Army veteran Landon Dupee: ‘I felt a desire to serve my country’

Landon Dupee

Landon Dupee, 27, was a member of the Army from 2008-2014. As a combat engineer, he had to be capable of many different jobs while on duty. COURTESY | LANDON DUPEE 

BY TAYLOR MABELITINI
Contributor

 

Landon Dupee, 27, and a veteran of the United States Army, is self-described as “stubborn.” This stubbornness and the resilience it results in may have been what carried him through six years of service – that, and a patriotic streak:

“I joined because I felt a desire to serve my country,” Dupee said.

A current Washtenaw Community College student, Dupee spent from 2008 – 2014 both stateside and overseas in Iraq with a Military Occupational Specialty (MOS) in combat engineering, eventually earning the rank of Sergeant. He ended his service time after a debilitating knee injury, labeled in the U.S. Armed Forces as “medically separated.”

“I blew out my knee, and two surgeries later I didn’t come back like they wanted me to. Two surgeries, two years of rehab, and I still couldn’t run. They won’t do a total knee replacement because I’m too young,” Dupee said.

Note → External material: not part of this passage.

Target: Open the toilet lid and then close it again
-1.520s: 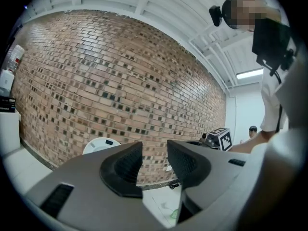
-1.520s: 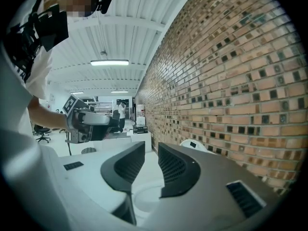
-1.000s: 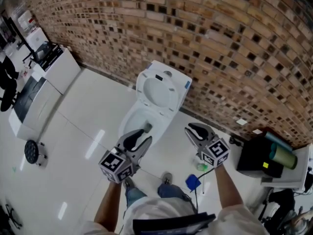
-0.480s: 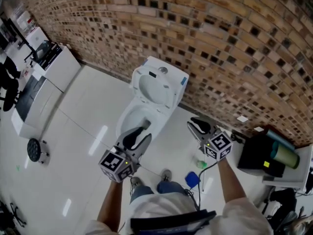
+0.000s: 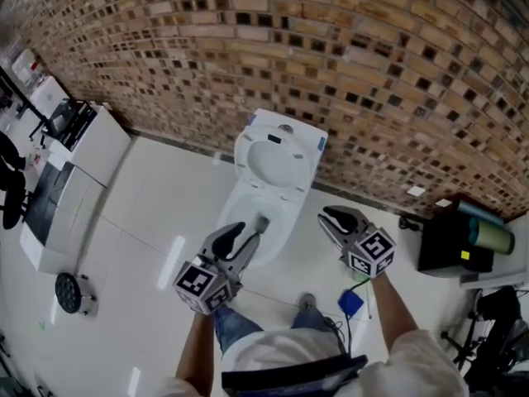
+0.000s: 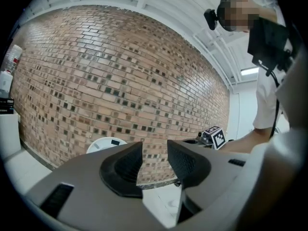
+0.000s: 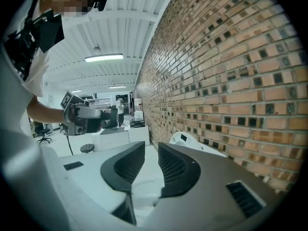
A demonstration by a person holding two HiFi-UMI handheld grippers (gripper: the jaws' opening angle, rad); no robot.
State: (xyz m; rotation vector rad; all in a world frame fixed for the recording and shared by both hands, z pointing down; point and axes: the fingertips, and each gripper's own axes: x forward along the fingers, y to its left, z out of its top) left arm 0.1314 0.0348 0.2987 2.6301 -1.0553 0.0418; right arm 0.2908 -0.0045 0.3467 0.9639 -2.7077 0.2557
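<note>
You had stepped closer; the toilet lid point(image 5: 276, 160) stayed upright behind the bowl point(image 5: 236, 202). The left gripper point(image 5: 245, 236), jaws spread and empty, hung at the bowl's near rim; the right gripper point(image 5: 337, 220), jaws narrowly apart and empty, hung beside the bowl. Opening looked done; closing remained

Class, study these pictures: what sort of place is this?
Probably a lab or showroom, not a bathroom: a toilet stands alone against a brick wall, with a white cabinet and a black box nearby.
</note>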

He said the damage done to his knee won’t be holding him back any time soon, though.

“Obviously they don’t know how stubborn I am. They’re telling me I’ll be in a wheelchair by the time I’m 50, and if they knew me, they would know I won’t care and I won’t be in a wheelchair by the time I was 50, because they told me I would be.”

For three months during his deployment in Iraq, from 2009 – 2010, Dupee and his comrades lived and worked with the local Iraqis, training them to do the job they did every day.

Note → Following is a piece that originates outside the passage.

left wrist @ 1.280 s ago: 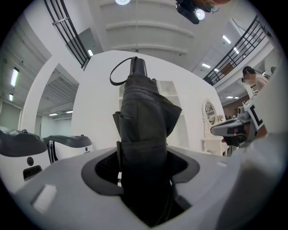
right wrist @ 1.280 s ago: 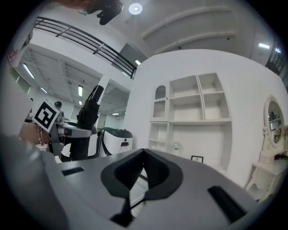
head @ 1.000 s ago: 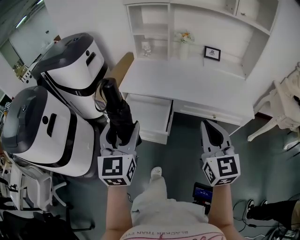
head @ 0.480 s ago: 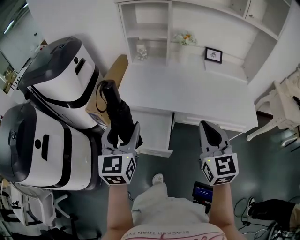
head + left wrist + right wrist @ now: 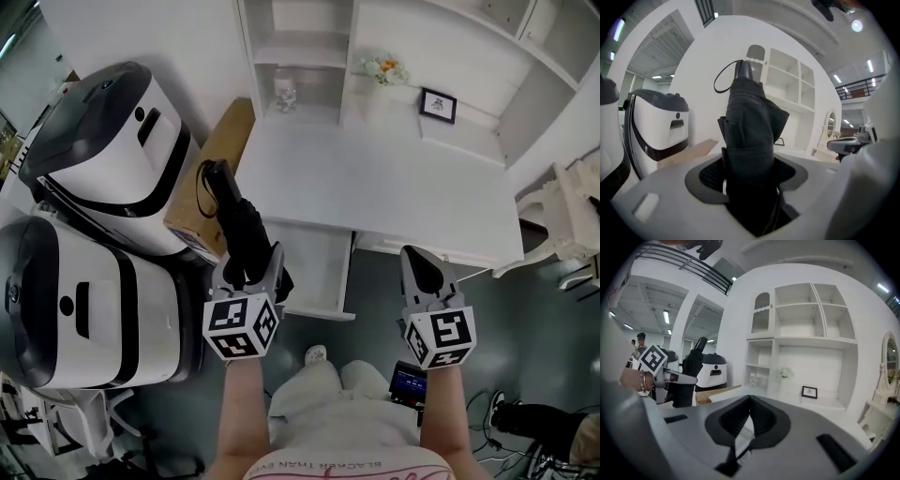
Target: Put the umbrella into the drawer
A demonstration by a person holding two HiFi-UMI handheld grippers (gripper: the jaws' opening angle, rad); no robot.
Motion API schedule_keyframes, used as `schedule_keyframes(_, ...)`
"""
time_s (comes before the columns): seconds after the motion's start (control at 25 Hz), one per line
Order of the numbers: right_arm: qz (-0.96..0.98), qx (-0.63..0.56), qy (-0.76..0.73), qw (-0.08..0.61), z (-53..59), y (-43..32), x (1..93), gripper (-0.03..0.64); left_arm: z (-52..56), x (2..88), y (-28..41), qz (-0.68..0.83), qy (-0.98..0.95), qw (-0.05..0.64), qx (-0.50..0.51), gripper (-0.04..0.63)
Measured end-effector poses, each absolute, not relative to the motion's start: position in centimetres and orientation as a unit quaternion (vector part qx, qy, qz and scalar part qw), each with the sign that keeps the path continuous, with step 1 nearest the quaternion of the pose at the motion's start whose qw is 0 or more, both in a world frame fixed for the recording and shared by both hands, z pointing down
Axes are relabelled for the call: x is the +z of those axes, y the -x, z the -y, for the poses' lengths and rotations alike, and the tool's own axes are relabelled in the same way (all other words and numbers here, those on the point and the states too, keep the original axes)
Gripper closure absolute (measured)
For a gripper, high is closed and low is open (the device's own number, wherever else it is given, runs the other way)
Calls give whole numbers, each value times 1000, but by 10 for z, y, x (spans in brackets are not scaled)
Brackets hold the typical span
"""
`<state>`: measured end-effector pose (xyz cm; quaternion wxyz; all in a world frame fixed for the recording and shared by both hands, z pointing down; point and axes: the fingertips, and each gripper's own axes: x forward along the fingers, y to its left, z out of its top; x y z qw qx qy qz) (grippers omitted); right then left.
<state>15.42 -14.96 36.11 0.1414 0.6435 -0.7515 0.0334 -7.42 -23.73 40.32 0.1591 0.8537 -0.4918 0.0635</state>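
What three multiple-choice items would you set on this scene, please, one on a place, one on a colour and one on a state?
1. The open drawer is:
A. under the right end of the desk
B. under the left part of the desk
C. up among the top shelves

2. The umbrella is:
A. black
B. red
C. white

3. The jaws of the left gripper are:
A. wide apart with nothing between them
B. together with nothing between them
C. closed on the umbrella

Key:
1 B, since the head view shows the pulled-out drawer below the desk's left part.
2 A, since the folded fabric and handle are black in every view.
3 C, since the left gripper view shows the umbrella clamped between the jaws.
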Motion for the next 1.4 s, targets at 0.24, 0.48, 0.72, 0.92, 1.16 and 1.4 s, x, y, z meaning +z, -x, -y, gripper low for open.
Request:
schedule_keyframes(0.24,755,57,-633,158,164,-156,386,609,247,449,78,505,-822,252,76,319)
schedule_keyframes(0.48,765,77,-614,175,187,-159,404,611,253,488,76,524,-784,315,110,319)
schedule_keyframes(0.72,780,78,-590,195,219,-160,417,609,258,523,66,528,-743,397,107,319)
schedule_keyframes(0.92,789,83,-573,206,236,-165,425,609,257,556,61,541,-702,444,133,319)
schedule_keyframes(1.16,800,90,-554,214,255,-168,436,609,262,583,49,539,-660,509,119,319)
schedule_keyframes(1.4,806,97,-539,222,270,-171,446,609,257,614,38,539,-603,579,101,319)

“That was probably the most fulfilling time in my military service. We lived on a little compound on their base…training them to do our job as good as we could,” he said.

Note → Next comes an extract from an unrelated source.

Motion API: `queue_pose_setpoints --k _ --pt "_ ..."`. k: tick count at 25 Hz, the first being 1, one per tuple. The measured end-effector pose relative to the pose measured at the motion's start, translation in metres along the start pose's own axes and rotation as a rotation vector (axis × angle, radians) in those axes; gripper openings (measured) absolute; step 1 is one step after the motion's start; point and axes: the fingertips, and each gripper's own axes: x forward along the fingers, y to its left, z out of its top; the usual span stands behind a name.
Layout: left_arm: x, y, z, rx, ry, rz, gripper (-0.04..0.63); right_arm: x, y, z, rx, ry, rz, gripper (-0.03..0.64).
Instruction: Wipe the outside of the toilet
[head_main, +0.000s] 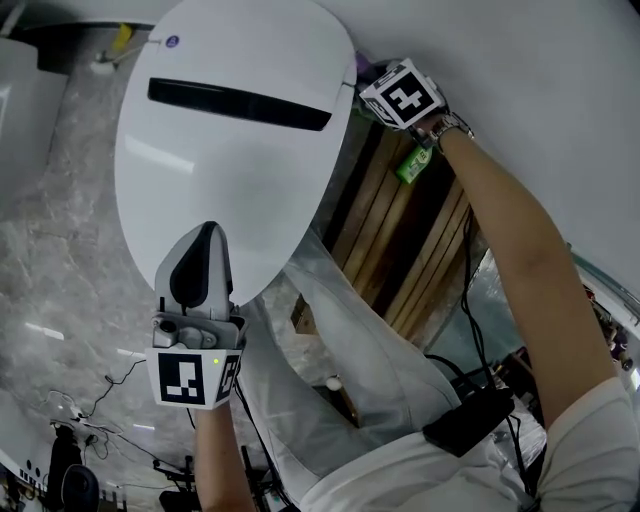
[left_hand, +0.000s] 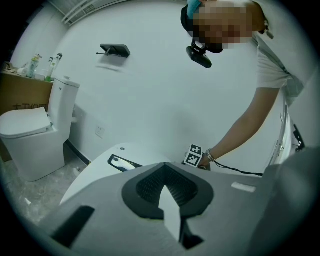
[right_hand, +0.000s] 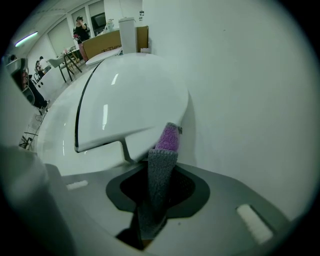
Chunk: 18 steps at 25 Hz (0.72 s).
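The white toilet (head_main: 230, 150) has its lid down, with a black slot across the top. My right gripper (head_main: 368, 85) is at the toilet's back corner against the white wall, shut on a grey and purple cloth (right_hand: 162, 165). The cloth's purple tip touches the rear rim of the toilet (right_hand: 125, 95). My left gripper (head_main: 203, 240) hovers at the lid's front edge; its jaws stand together with nothing between them. In the left gripper view the lid (left_hand: 100, 170) lies just beyond the jaws, and the right gripper's marker cube (left_hand: 194, 156) shows behind it.
Beside the toilet run wooden slats (head_main: 400, 230), with a green bottle (head_main: 413, 163) near them. A second toilet (left_hand: 30, 135) stands along the wall, below a black wall holder (left_hand: 115, 50). Cables (head_main: 100, 400) trail over the marble floor.
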Motion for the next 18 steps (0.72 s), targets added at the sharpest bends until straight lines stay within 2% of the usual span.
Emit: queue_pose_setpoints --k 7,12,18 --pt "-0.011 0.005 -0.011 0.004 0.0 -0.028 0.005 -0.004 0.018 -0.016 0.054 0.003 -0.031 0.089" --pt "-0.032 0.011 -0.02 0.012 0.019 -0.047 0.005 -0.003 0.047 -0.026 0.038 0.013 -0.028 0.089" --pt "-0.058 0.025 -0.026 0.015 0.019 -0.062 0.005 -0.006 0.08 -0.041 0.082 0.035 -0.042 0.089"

Training was extensive, given Dupee’s MOS; as combat engineers, soldiers were required to be capable in several areas of service, all at once.

“The best way to explain it, we were jack of all trades. We had to know demolitions, we had to know mechanics…land navigation, infantry, we had to know a little of everything,” he said.

His MOS’ work with explosives is significant when it comes to how those outside the MOS – and even the army itself – perceive those within it. Dupee said that many servicemen and women, especially those who share his MOS, receive a bad reputation because of veterans like the Oklahoma City Bomber.

“He (the bomber) shared my MOS, so now coming out of the military as a combat engineer, I got put on a federal watch list for 10 years because of him,” Dupee stated.

Timothy McVeigh, a former U.S. Army soldier, detonated a truck bomb in downtown Oklahoma City in front of the Alfred P. Murrah Federal Building in April 1995, killing 168 and leaving over 600 injured. He was executed in June 2001. It was the deadliest mass killing during peacetime on American soil prior to the terrorist attacks of Sept. 11.

When it comes to the transition back to civilian life, Dupee had one word to encompass it all: challenging.

“You go from a very structured place to whatever the hell you want it to be. You can either carry the structure over from military life or you can just let it all go and try and figure it out,” Dupee said. “And with struggles with PTSD, struggles between PTSD and life – sometimes it’s not always easy, it’s not always peachy.”

According to the U.S. Department of Veteran Affairs, 7-8 percent of the U.S. population will have PTSD at some point in their lives. The mental illness is apparent four or more weeks of four types of symptoms: reliving the event, avoiding situations that remind you of the event, negative changes in feelings and beliefs, and feeling restless, jittery, or “keyed up.” PTSD can also be diagnosed in shorter amounts of time if symptoms are significantly distressing and cause a disruption in one’s everyday life.

Despite the difficulties being a veteran has brought him, Dupee is a staunch believer that not everyone who serves in the U.S. Armed Forces comes back to civilian life worse off.

“I think if anything, I want to convey that we’re not all bad. We have our problems, but we deal with them in our own ways,” Dupee said.